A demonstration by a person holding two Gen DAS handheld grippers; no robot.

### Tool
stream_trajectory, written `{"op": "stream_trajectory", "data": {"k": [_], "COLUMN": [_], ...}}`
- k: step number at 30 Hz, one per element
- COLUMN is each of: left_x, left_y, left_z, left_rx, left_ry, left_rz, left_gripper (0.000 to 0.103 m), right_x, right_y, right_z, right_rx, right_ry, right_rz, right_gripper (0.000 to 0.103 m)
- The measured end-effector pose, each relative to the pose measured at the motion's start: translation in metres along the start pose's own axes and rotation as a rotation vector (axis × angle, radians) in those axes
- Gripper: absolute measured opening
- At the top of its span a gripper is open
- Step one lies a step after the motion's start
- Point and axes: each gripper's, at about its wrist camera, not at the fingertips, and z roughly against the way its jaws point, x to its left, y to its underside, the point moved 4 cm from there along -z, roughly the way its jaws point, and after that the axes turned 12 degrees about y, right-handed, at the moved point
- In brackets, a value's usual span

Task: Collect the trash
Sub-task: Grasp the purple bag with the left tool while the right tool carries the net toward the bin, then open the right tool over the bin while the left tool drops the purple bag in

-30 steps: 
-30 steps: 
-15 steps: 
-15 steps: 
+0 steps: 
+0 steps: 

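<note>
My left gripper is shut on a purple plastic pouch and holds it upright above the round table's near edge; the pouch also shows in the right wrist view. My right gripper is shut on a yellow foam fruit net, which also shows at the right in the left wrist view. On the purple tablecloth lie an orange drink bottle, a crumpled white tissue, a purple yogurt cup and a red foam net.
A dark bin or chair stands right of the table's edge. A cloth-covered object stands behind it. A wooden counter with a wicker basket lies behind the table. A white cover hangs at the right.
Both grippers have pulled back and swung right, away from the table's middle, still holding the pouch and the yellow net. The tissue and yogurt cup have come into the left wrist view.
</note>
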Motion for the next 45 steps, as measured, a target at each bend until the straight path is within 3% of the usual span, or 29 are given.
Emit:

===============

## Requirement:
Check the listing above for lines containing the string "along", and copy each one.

## Answer:
- The measured end-effector pose, each relative to the pose measured at the motion's start: translation in metres along the start pose's own axes and rotation as a rotation vector (axis × angle, radians) in those axes
- Point and axes: each gripper's, at about its wrist camera, not at the fingertips, and z roughly against the way its jaws point, x to its left, y to its underside, the point moved 4 cm from there along -z, roughly the way its jaws point, and after that the axes turned 12 degrees about y, right-handed, at the moved point

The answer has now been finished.